■ ACTIVITY
Exactly the lines from the one with "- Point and" through the end of the records below are to be output, the first and last included, and no others.

■ DATA EXTRACTS
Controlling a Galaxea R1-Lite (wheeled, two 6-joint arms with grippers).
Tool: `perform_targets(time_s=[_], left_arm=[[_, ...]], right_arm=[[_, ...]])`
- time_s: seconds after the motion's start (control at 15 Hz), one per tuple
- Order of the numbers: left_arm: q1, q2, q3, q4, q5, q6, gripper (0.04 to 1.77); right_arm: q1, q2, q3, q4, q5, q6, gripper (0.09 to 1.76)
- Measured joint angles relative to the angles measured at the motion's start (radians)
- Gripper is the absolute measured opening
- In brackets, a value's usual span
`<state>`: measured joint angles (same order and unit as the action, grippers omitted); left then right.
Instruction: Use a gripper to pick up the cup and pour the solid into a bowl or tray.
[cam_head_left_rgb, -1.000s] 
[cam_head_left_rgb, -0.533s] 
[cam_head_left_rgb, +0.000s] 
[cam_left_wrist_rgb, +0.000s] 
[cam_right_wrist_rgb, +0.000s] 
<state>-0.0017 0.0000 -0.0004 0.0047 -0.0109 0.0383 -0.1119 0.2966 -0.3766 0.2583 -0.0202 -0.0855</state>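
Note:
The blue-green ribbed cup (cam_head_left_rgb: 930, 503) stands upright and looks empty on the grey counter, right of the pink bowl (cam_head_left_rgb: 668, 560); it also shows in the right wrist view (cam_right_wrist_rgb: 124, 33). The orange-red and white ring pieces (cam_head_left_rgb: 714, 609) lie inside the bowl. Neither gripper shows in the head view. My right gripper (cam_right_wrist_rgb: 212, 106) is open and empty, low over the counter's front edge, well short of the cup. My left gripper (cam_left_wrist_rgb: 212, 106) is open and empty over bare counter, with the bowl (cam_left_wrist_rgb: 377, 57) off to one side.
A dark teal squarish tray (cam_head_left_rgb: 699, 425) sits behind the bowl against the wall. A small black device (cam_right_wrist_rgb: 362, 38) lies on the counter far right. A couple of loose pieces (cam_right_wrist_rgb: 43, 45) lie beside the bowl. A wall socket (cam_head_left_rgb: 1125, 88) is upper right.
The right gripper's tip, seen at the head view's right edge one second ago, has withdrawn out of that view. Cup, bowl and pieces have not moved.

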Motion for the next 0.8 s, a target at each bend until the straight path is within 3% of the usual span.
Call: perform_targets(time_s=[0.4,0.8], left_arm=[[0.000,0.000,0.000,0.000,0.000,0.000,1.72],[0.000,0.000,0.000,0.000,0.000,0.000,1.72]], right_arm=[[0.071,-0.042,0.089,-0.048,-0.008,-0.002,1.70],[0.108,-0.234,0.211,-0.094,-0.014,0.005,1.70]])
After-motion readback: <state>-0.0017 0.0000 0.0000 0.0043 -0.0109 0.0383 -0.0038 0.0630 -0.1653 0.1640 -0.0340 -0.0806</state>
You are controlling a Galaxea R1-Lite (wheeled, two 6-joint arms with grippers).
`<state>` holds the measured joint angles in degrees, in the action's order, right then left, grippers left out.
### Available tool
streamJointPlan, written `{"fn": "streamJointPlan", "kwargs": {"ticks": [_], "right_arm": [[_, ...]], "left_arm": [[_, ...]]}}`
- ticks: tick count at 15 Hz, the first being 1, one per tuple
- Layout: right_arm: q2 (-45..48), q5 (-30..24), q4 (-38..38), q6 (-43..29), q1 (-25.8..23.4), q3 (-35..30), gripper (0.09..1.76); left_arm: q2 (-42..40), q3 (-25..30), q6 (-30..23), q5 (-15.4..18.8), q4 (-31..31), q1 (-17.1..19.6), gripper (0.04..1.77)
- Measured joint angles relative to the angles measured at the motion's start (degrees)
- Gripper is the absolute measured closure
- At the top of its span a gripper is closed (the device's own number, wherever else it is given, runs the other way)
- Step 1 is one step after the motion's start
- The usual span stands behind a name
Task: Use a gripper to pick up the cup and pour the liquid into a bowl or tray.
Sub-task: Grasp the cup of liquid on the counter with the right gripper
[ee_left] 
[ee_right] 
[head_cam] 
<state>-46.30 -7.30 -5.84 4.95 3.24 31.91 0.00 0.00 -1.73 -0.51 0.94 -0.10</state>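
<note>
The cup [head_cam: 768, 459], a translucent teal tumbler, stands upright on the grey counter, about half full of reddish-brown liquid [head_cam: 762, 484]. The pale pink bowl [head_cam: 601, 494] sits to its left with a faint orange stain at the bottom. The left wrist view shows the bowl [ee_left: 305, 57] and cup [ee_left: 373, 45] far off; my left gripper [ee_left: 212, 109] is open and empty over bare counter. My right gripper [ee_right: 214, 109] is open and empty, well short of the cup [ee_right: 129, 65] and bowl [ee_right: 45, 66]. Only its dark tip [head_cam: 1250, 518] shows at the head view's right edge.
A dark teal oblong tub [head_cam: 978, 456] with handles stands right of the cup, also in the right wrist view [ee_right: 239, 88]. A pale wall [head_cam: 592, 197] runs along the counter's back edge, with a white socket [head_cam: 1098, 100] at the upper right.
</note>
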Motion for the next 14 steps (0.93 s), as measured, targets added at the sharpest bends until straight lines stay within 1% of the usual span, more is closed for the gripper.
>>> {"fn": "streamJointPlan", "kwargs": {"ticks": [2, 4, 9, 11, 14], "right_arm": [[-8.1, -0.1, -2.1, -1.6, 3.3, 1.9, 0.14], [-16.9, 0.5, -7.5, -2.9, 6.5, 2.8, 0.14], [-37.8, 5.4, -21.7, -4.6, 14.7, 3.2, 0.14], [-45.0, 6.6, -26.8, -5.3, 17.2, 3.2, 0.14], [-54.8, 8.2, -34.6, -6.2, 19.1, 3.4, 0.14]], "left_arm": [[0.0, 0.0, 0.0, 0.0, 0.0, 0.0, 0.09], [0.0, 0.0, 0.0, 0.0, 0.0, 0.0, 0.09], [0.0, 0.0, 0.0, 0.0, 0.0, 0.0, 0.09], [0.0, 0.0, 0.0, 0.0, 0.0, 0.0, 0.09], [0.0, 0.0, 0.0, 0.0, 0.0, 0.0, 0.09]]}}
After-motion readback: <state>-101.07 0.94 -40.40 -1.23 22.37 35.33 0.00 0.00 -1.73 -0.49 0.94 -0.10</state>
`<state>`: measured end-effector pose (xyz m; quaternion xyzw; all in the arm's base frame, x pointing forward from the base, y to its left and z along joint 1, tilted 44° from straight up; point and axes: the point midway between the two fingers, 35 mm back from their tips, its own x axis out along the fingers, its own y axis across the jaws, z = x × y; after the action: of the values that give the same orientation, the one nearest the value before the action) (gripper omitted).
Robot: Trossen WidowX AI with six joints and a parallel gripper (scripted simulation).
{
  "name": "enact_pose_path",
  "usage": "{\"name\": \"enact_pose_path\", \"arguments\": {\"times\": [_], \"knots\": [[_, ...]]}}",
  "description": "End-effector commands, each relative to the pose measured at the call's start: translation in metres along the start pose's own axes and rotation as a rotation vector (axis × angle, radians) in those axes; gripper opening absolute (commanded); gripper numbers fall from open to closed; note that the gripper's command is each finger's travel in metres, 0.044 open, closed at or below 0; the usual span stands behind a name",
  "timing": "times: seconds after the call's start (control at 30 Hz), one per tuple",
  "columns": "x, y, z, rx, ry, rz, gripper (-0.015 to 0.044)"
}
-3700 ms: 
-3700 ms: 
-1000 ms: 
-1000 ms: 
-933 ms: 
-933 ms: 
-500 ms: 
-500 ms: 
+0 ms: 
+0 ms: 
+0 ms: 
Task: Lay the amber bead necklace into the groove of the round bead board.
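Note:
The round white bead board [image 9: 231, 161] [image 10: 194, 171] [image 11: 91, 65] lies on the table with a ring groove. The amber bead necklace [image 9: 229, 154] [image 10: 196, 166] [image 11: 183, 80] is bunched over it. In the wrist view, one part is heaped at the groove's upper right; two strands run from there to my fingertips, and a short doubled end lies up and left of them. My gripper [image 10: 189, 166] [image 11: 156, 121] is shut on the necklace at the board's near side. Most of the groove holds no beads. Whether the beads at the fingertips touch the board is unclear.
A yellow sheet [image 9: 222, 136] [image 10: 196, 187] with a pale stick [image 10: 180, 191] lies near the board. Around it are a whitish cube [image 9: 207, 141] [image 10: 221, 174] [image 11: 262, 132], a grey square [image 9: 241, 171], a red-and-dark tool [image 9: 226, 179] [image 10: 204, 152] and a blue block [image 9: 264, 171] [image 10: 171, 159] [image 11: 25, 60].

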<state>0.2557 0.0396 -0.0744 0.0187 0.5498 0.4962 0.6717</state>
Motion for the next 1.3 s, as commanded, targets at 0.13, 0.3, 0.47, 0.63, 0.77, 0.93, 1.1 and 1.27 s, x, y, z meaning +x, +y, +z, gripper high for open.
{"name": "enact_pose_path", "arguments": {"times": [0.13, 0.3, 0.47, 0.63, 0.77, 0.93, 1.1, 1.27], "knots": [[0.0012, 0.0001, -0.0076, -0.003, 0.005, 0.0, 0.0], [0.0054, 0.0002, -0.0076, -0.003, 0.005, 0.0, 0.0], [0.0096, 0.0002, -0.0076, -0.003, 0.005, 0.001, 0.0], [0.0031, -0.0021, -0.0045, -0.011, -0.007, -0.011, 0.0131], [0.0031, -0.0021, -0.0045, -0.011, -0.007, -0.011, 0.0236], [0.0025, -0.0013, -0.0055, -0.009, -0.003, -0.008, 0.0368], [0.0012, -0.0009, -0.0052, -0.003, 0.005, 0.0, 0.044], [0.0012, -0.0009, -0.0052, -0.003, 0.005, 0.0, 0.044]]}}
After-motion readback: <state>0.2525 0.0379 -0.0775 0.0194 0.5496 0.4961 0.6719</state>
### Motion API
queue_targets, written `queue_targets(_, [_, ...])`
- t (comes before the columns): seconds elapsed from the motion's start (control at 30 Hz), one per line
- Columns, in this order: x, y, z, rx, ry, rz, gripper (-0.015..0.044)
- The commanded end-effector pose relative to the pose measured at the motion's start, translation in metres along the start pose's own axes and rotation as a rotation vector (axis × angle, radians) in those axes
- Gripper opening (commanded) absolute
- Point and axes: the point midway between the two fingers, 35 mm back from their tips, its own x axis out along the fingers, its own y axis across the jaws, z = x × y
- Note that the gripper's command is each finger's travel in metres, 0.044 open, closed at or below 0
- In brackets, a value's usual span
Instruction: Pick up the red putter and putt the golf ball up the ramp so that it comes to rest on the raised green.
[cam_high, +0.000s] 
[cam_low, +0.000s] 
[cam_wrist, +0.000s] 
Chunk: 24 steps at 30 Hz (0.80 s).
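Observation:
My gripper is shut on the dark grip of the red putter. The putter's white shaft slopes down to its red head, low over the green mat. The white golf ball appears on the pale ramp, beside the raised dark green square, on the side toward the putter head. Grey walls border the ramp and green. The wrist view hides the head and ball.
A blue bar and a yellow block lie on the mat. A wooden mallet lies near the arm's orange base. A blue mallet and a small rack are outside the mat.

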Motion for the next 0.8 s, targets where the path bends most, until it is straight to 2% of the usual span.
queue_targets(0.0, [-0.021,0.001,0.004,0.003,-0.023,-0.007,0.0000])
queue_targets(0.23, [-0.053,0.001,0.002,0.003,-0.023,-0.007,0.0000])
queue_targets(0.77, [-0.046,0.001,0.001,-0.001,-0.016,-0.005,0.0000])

■ OUTPUT OF THE TASK
- Point and axes: the point midway between the two fingers, 35 mm back from their tips, its own x axis out along the fingers, its own y axis across the jaws, z = x × y
- Note that the gripper's command is each finger's travel in metres, 0.044 open, closed at or below 0
- In brackets, a value's usual span
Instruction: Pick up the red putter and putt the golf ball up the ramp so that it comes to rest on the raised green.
[cam_high, +0.000s] 
[cam_low, +0.000s] 
[cam_wrist, +0.000s] 
Chunk: 24 steps at 30 Hz (0.80 s).
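Observation:
My gripper is shut on the dark grip of the red putter. The putter's white shaft slopes down to its red head, low over the green mat. The white golf ball appears on the pale ramp, beside the raised dark green square, on the side toward the putter head. Grey walls border the ramp and green. The wrist view hides the head and ball.
A blue bar and a yellow block lie on the mat. A wooden mallet lies near the arm's orange base. A blue mallet and a small rack are outside the mat.
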
Motion for the next 0.8 s, targets where the path bends most, until it is straight to 2% of the usual span.
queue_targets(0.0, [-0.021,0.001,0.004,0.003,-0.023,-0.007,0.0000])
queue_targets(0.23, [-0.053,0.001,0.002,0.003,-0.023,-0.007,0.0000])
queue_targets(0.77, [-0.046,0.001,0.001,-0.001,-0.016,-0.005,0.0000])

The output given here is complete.